Mr. Fessaguet was meticulous in his professional pride. Interviewed by The Times in 1990, he recalled that in his early years in New York he would send his towering white chef’s hats back to France aboard French-line ships, to be washed, ironed and starched “by women who know exactly what to do.”

Roger André Fessaguet was born on Aug. 4, 1931, in Villefranche sur Saone, in France’s Beaujolais region. He long championed the region’s wines as long as they were served with foods with light sauces, like a simple sautéed chicken.

“You could not, for example, serve it with a venison stew, or something like that,” he said. “That would call for a much more powerful wine.”

His father, a lawyer, urged him to follow in his footsteps, or, failing that, to become an engineer. Rejecting both ideas, the young Mr. Fessaguet dropped out of school at 14.

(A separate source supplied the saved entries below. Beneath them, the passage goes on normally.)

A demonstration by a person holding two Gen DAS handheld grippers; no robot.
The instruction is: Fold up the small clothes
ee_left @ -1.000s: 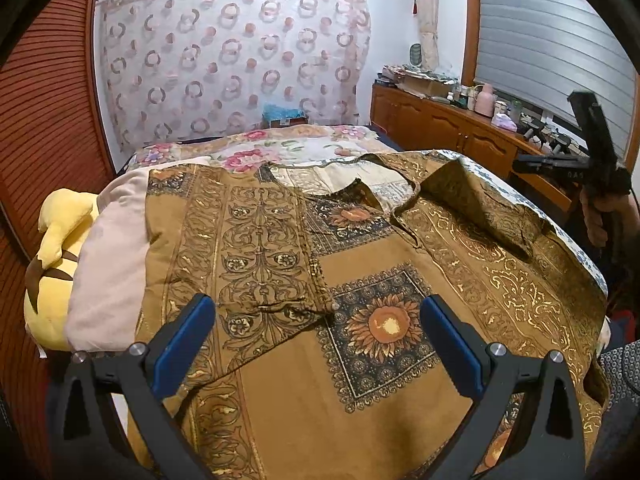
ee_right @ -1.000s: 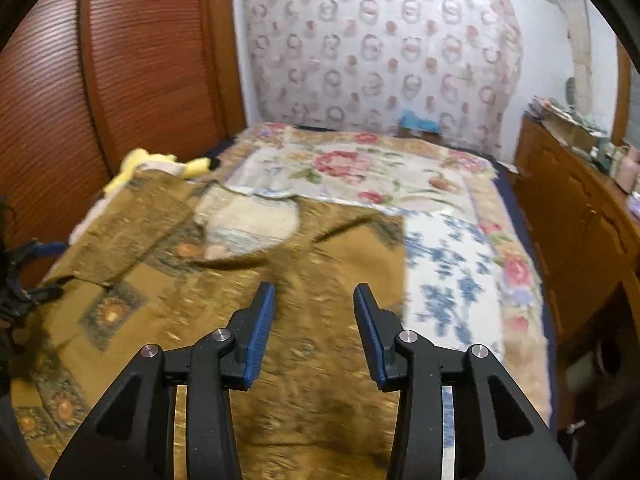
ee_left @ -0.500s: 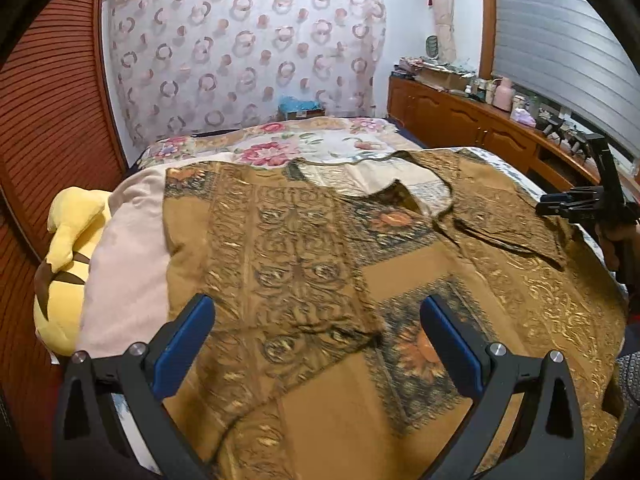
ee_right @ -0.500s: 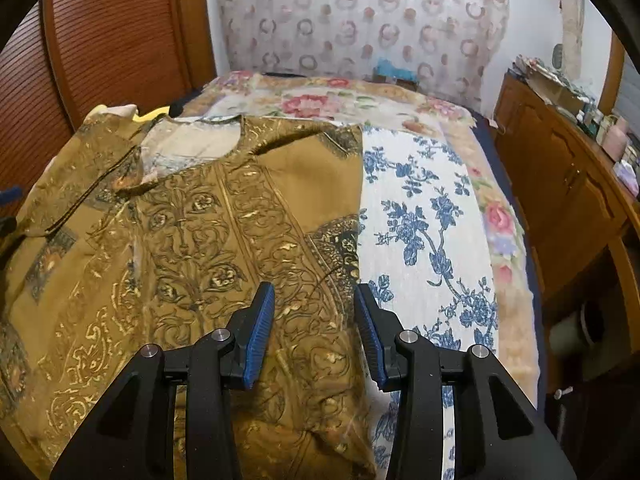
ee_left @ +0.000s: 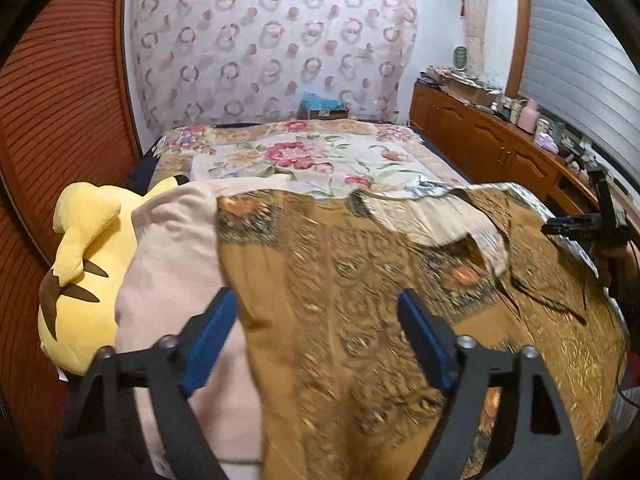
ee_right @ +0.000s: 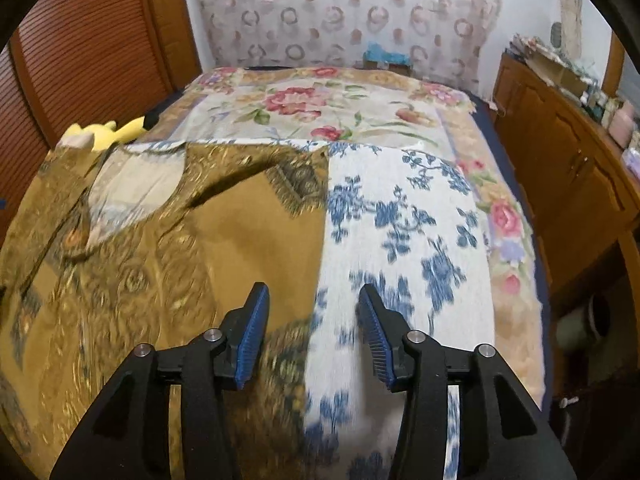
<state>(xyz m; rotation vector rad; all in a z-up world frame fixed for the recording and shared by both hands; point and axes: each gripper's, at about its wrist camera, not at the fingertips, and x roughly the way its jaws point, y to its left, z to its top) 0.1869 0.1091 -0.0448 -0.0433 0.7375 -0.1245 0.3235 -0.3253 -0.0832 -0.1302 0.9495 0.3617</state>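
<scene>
A brown, gold-patterned garment (ee_left: 360,320) lay spread flat across the near part of the bed (ee_right: 320,112), its neck opening toward the far end. Its left edge rested on a pink pillow (ee_left: 172,248) beside a yellow plush toy (ee_left: 84,264); its right edge lay on a white cloth with blue flowers (ee_right: 400,240).

The left hand-held gripper (ee_left: 316,320) hung over the garment's left edge, its jaws wide apart and having just narrowed somewhat, with cloth lying below the gap but nothing gripped. The right hand-held gripper (ee_right: 312,312) hovered over the garment's right edge where it met the blue-flowered cloth, its jaws partly apart and having just widened a little, pressing on nothing. Both views were blurred by motion.
</scene>
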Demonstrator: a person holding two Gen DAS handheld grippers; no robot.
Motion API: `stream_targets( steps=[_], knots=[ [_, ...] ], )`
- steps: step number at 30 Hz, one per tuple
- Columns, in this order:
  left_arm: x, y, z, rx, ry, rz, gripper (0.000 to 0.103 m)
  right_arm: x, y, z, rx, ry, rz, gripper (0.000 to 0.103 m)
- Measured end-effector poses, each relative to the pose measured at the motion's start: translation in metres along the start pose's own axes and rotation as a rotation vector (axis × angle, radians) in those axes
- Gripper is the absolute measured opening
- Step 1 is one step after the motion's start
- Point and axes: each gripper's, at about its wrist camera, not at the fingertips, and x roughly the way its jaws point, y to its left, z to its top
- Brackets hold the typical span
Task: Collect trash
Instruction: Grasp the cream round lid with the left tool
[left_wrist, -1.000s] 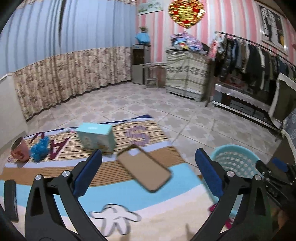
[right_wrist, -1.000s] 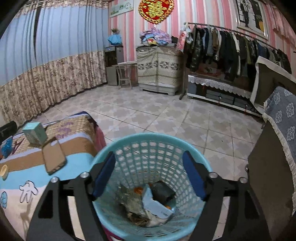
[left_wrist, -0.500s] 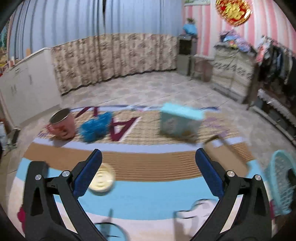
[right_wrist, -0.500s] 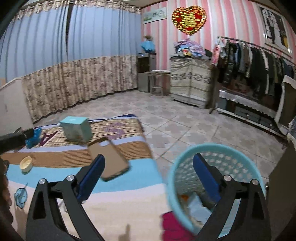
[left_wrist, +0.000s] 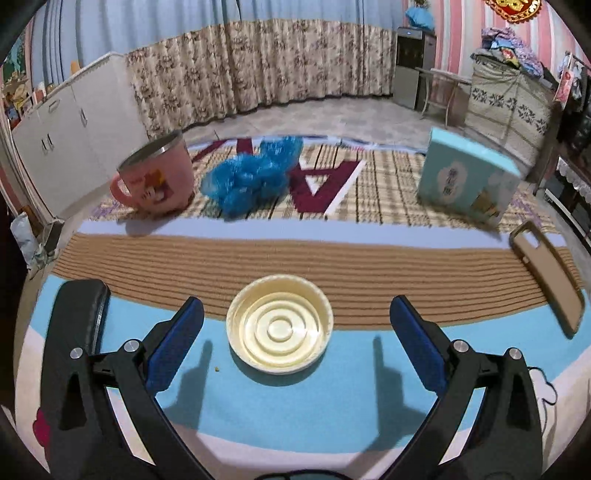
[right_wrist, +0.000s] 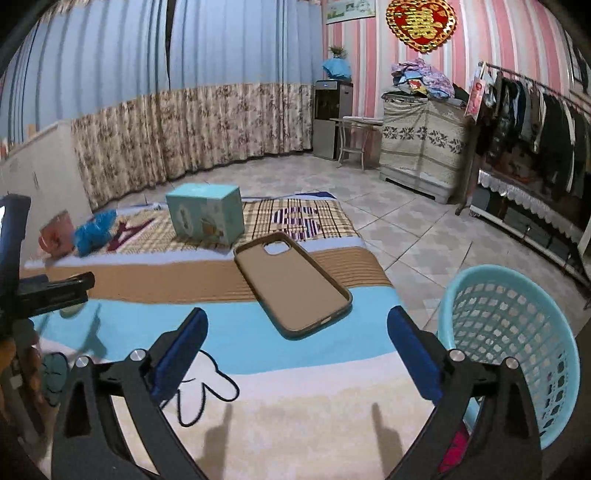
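Observation:
A cream round plastic lid (left_wrist: 280, 328) lies on the striped cloth, right between the fingers of my open left gripper (left_wrist: 295, 339). A crumpled blue plastic bag (left_wrist: 255, 177) lies behind it, next to a pink mug (left_wrist: 157, 181). My right gripper (right_wrist: 295, 347) is open and empty, low over the cloth just in front of a brown phone case (right_wrist: 291, 284). The light blue trash basket (right_wrist: 517, 332) stands on the floor at the right of the right wrist view. The left gripper's body (right_wrist: 48, 288) shows at that view's left edge.
A teal box (left_wrist: 467, 181) stands on the plaid part of the cloth; it also shows in the right wrist view (right_wrist: 205, 214). The phone case (left_wrist: 546, 280) lies at the right of the left view. Tiled floor, cabinets and a clothes rack (right_wrist: 528, 122) lie beyond.
My left gripper swung left from the phone case and dropped down over the cream lid. My right gripper moved left from above the basket to above the cloth near the phone case.

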Motion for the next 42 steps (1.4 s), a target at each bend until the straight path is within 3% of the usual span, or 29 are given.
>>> stream_targets(
  steps=[11, 15, 19, 25, 33, 39, 42],
  knots=[
    [0.018, 0.014, -0.002, -0.076, 0.06, -0.066, 0.097, 0.01, 0.004, -0.005, -0.004, 0.024, 0.0, 0.098],
    [0.022, 0.019, 0.0, -0.087, 0.071, -0.094, 0.081, 0.012, 0.007, -0.005, -0.019, 0.031, 0.008, 0.098],
    [0.023, 0.02, -0.001, -0.06, 0.075, -0.065, 0.069, 0.012, 0.009, -0.006, -0.025, 0.035, 0.016, 0.098],
    [0.023, 0.019, 0.001, -0.031, 0.067, -0.068, 0.061, 0.01, 0.008, -0.007, -0.023, 0.038, 0.015, 0.098],
    [0.012, 0.023, 0.009, 0.027, 0.029, -0.069, 0.06, 0.019, 0.014, -0.004, -0.038, 0.067, -0.018, 0.098],
    [-0.005, 0.057, 0.02, -0.011, -0.006, -0.061, 0.06, 0.025, 0.043, 0.007, -0.09, 0.075, 0.01, 0.098],
    [-0.012, 0.081, 0.025, -0.029, -0.022, -0.006, 0.06, 0.024, 0.066, 0.016, -0.127, 0.064, 0.041, 0.098]
  ],
)
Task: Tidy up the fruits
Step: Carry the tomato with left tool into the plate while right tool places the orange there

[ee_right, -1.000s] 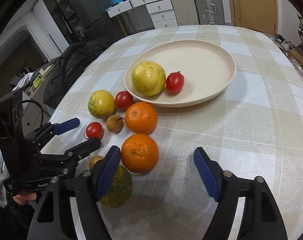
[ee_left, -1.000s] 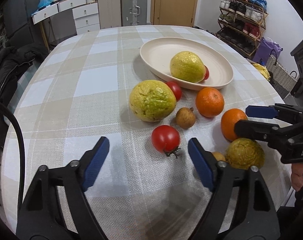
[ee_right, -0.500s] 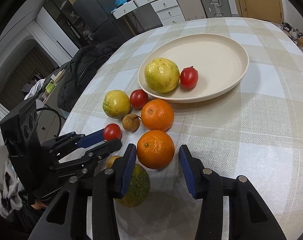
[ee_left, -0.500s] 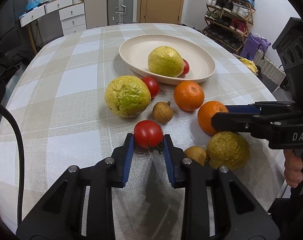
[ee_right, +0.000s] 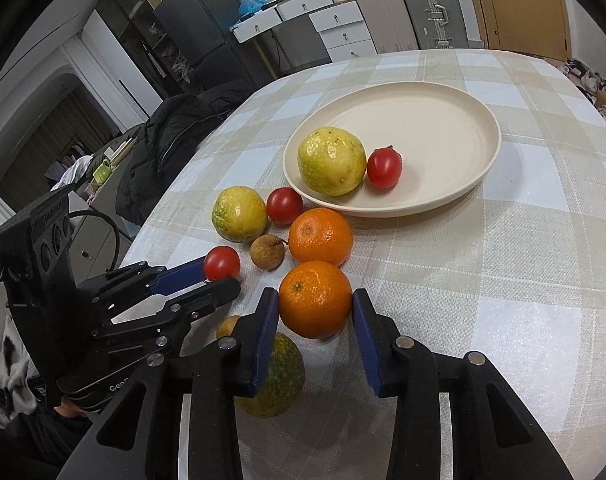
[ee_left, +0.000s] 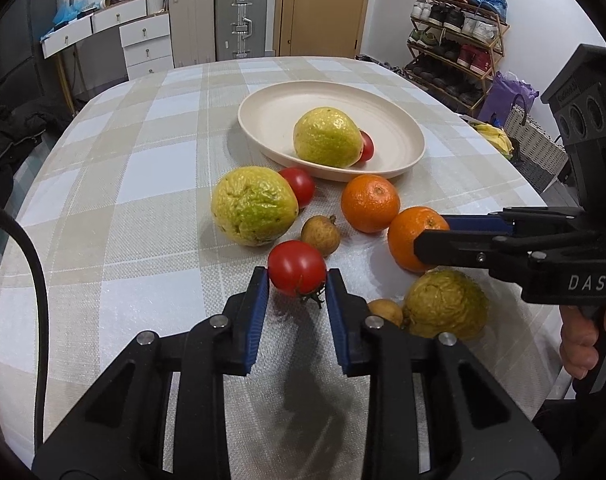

He learned kitchen work in a series of harsh apprenticeships. In New York, an uncle who was chef at the Knickerbocker Club helped find him the job at Le Pavillon, from which Mr. Fessaguet took a leave, from 1952 to 1954, to serve with the Marines in the Mediterranean.

In 1967, he became an owner of Le Poulailler, a restaurant near the recently opened Lincoln Center. He and his partners sold it in 1981.

He became an owner of La Caravelle, along with Mr. Meyzen, in 1980, on his retirement from the kitchen. Mr. Meyzen sold his shares in 1984, and Mr. Fessaguet followed suit four years later. The succeeding owners closed La Caravelle on Valentine’s Day 2004.

Mr. Fessaguet’s first wife, Anne Marie Corre, died in 1985 after 26 years of marriage. His marriage to Miriam Showalter ended in divorce. No immediate family members survive.

Mr. Fessaguet was unusual among French chefs in that he abhorred cheese, which he said smelled bad and was not necessary for a fine meal. He was in agreement with his fellow chefs, however, when it came to customers who sent back dishes that he knew had been properly prepared.

“Ah, I would like to take such a customer by the neck,” he said.